### What needs to be done
Write out the whole listing. Leave out nothing.

### Recorded information
......
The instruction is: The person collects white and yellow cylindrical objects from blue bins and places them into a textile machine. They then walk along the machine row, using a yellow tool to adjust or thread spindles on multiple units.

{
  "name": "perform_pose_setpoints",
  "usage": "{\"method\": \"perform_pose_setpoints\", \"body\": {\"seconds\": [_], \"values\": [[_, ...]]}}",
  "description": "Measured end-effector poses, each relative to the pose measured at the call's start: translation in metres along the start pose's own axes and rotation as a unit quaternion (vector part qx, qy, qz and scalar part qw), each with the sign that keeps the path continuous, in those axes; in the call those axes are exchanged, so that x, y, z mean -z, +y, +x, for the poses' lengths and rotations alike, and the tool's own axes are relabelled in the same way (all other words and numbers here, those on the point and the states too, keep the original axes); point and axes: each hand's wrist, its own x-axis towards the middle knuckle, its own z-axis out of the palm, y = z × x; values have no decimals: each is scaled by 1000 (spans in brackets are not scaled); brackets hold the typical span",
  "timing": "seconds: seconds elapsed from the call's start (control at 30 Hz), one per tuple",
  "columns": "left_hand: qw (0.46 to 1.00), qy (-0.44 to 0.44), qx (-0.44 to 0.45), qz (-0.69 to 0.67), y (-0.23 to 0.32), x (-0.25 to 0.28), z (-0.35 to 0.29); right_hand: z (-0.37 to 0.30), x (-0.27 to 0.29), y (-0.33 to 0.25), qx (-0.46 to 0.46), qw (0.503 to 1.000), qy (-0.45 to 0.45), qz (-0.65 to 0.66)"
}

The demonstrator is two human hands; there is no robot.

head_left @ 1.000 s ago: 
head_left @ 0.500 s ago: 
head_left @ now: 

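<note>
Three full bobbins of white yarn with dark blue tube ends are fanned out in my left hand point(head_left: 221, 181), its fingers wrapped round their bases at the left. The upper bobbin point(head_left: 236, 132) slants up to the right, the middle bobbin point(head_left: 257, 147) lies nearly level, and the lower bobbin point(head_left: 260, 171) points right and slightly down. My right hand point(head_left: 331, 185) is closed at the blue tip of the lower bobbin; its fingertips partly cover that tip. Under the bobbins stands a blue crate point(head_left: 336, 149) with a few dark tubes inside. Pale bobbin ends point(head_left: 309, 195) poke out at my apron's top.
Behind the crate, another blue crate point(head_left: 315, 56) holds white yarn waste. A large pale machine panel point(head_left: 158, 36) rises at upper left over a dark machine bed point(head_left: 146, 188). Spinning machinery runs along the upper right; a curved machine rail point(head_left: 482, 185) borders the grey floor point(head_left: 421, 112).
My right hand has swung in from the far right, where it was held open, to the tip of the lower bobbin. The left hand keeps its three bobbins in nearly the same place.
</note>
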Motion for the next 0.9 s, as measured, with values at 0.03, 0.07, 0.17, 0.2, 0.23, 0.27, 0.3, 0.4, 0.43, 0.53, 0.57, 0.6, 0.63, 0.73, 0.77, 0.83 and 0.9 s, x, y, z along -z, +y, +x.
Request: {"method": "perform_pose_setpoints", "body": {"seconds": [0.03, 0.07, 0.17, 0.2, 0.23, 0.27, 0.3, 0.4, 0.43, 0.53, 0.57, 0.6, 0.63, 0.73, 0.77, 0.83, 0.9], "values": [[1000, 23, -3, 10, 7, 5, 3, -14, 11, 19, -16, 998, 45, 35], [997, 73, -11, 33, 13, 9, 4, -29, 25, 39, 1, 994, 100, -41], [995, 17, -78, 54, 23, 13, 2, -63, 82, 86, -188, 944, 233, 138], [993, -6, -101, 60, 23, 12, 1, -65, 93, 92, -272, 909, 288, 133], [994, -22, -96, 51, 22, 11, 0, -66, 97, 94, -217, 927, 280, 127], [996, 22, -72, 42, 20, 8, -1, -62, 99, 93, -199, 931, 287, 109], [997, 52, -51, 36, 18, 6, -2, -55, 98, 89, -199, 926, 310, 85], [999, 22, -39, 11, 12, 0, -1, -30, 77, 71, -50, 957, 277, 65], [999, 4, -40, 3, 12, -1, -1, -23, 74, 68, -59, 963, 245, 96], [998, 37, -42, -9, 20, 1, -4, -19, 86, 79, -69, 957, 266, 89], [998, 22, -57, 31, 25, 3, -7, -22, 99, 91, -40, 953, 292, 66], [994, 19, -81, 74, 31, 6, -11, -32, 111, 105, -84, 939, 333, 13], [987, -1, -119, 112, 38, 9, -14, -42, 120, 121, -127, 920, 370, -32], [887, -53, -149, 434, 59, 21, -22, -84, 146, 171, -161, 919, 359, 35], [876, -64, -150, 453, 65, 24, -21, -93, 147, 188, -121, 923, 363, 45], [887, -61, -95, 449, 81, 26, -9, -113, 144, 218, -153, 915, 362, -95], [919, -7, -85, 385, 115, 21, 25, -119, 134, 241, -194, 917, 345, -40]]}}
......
### Solution for this task
The instruction is: The person collects white and yellow cylindrical objects from blue bins and places them into a textile machine. They then walk along the machine row, using a yellow tool to adjust or thread spindles on multiple units.

{
  "name": "perform_pose_setpoints",
  "usage": "{\"method\": \"perform_pose_setpoints\", \"body\": {\"seconds\": [_], \"values\": [[_, ...]]}}",
  "description": "Measured end-effector poses, each relative to the pose measured at the call's start: translation in metres along the start pose's own axes and rotation as a unit quaternion (vector part qx, qy, qz and scalar part qw), each with the sign that keeps the path continuous, in those axes; in the call those axes are exchanged, so that x, y, z mean -z, +y, +x, for the poses' lengths and rotations alike, and the tool's own axes are relabelled in the same way (all other words and numbers here, those on the point and the states too, keep the original axes); point and axes: each hand's wrist, its own x-axis towards the middle knuckle, its own z-axis out of the palm, y = z × x; values have no decimals: each is scaled by 1000 (spans in brackets are not scaled); brackets hold the typical span",
  "timing": "seconds: seconds elapsed from the call's start (control at 30 Hz), one per tuple",
  "columns": "left_hand: qw (0.46 to 1.00), qy (-0.44 to 0.44), qx (-0.44 to 0.45), qz (-0.69 to 0.67), y (-0.23 to 0.32), x (-0.25 to 0.28), z (-0.35 to 0.29); right_hand: z (-0.37 to 0.30), x (-0.27 to 0.29), y (-0.33 to 0.25), qx (-0.46 to 0.46), qw (0.503 to 1.000), qy (-0.45 to 0.45), qz (-0.65 to 0.66)"
}

The demonstrator is two human hands; there is no robot.

head_left @ 1.000 s ago: 
head_left @ 0.500 s ago: 
head_left @ now: 

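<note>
Three full bobbins of white yarn with dark blue tube ends are fanned out in my left hand point(head_left: 221, 181), its fingers wrapped round their bases at the left. The upper bobbin point(head_left: 236, 132) slants up to the right, the middle bobbin point(head_left: 257, 147) lies nearly level, and the lower bobbin point(head_left: 260, 171) points right and slightly down. My right hand point(head_left: 331, 185) is closed at the blue tip of the lower bobbin; its fingertips partly cover that tip. Under the bobbins stands a blue crate point(head_left: 336, 149) with a few dark tubes inside. Pale bobbin ends point(head_left: 309, 195) poke out at my apron's top.
Behind the crate, another blue crate point(head_left: 315, 56) holds white yarn waste. A large pale machine panel point(head_left: 158, 36) rises at upper left over a dark machine bed point(head_left: 146, 188). Spinning machinery runs along the upper right; a curved machine rail point(head_left: 482, 185) borders the grey floor point(head_left: 421, 112).
My right hand has swung in from the far right, where it was held open, to the tip of the lower bobbin. The left hand keeps its three bobbins in nearly the same place.
</note>
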Motion for the next 0.9 s, as measured, with values at 0.03, 0.07, 0.17, 0.2, 0.23, 0.27, 0.3, 0.4, 0.43, 0.53, 0.57, 0.6, 0.63, 0.73, 0.77, 0.83 and 0.9 s, x, y, z along -z, +y, +x.
Request: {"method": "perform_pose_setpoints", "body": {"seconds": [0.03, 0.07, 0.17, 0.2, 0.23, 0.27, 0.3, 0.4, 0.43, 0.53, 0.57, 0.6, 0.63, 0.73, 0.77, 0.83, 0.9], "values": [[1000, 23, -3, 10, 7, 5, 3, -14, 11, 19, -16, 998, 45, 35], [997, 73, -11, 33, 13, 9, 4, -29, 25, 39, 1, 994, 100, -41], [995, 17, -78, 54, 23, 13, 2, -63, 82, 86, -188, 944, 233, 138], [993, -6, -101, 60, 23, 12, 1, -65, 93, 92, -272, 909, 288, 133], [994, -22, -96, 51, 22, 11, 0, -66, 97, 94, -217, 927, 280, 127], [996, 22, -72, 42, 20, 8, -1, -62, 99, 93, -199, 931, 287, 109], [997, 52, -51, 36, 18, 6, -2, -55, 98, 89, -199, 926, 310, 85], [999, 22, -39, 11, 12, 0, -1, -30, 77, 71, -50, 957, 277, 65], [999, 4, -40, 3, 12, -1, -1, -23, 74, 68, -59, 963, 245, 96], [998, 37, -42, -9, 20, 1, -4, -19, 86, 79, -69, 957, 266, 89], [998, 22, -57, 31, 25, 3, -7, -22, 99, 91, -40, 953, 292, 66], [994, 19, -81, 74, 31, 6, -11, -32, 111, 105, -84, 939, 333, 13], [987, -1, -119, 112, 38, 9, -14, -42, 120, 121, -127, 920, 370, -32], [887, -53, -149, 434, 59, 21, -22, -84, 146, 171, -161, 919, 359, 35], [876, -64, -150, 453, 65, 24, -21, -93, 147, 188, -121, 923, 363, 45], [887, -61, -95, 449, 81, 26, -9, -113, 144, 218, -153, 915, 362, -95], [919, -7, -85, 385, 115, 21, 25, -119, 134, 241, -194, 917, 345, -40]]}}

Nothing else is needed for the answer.